■ TASK DESCRIPTION
With the pictures set aside, write out all of the data exactly as it stands.

■ MATERIAL PROVIDED
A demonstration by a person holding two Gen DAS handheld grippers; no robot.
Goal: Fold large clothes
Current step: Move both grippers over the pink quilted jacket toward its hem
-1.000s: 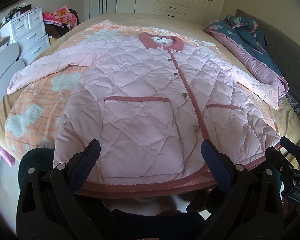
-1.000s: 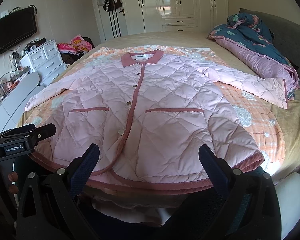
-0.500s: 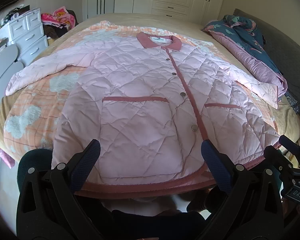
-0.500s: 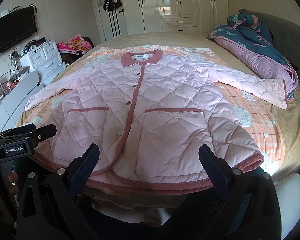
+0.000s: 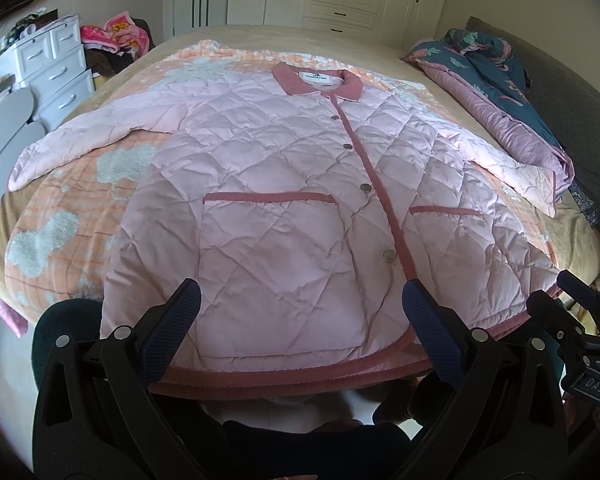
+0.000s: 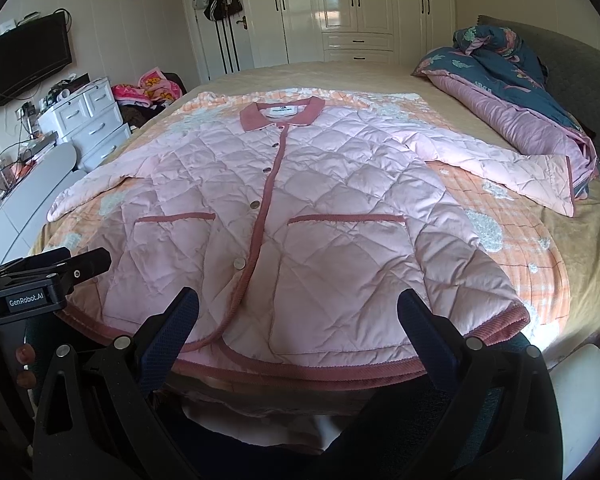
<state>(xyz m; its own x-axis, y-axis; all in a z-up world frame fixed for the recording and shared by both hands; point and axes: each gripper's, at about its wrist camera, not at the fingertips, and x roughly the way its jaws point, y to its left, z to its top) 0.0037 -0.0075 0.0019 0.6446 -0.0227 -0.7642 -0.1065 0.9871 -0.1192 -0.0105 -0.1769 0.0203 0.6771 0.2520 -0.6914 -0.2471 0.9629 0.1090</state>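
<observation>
A pale pink quilted jacket with a darker pink collar, placket and hem lies flat and buttoned on the bed, both sleeves spread out sideways. My left gripper hovers open over the hem in front of the left pocket, with nothing between its fingers. My right gripper is open too, above the hem by the right pocket. Each gripper's body shows at the edge of the other's view: the right one and the left one.
The jacket rests on an orange checked blanket over a tan bed. A rolled blue and purple quilt lies along the right side. White drawers stand left. Wardrobes fill the far wall.
Both grippers have edged slightly toward the bed, so the jacket's hem sits a little lower in the views. Nothing was grasped and the jacket has not moved.
</observation>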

■ EXERCISE RESPONSE
A demonstration by a person holding two Gen DAS handheld grippers; no robot.
Goal: Fold large clothes
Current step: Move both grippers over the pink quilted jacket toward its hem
-1.000s: 
-1.000s: 
-0.500s: 
-0.500s: 
+0.000s: 
+0.000s: 
<state>(xyz m; its own x-axis, y-axis; all in a z-up world frame fixed for the recording and shared by both hands; point and axes: each gripper's, at about its wrist camera, not at the fingertips, and x roughly the way its jaws point, y to its left, z to its top) 0.0037 -0.0075 0.0019 0.6446 -0.0227 -0.7642 -0.1065 0.9871 -0.1192 -0.0105 -0.1769 0.0203 0.6771 0.2520 -0.6914 -0.2471 0.9629 0.1090</state>
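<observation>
A pale pink quilted jacket with a darker pink collar, placket and hem lies flat and buttoned on the bed, both sleeves spread out sideways. My left gripper hovers open over the hem in front of the left pocket, with nothing between its fingers. My right gripper is open too, above the hem by the right pocket. Each gripper's body shows at the edge of the other's view: the right one and the left one.
The jacket rests on an orange checked blanket over a tan bed. A rolled blue and purple quilt lies along the right side. White drawers stand left. Wardrobes fill the far wall.
Both grippers have edged slightly toward the bed, so the jacket's hem sits a little lower in the views. Nothing was grasped and the jacket has not moved.
</observation>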

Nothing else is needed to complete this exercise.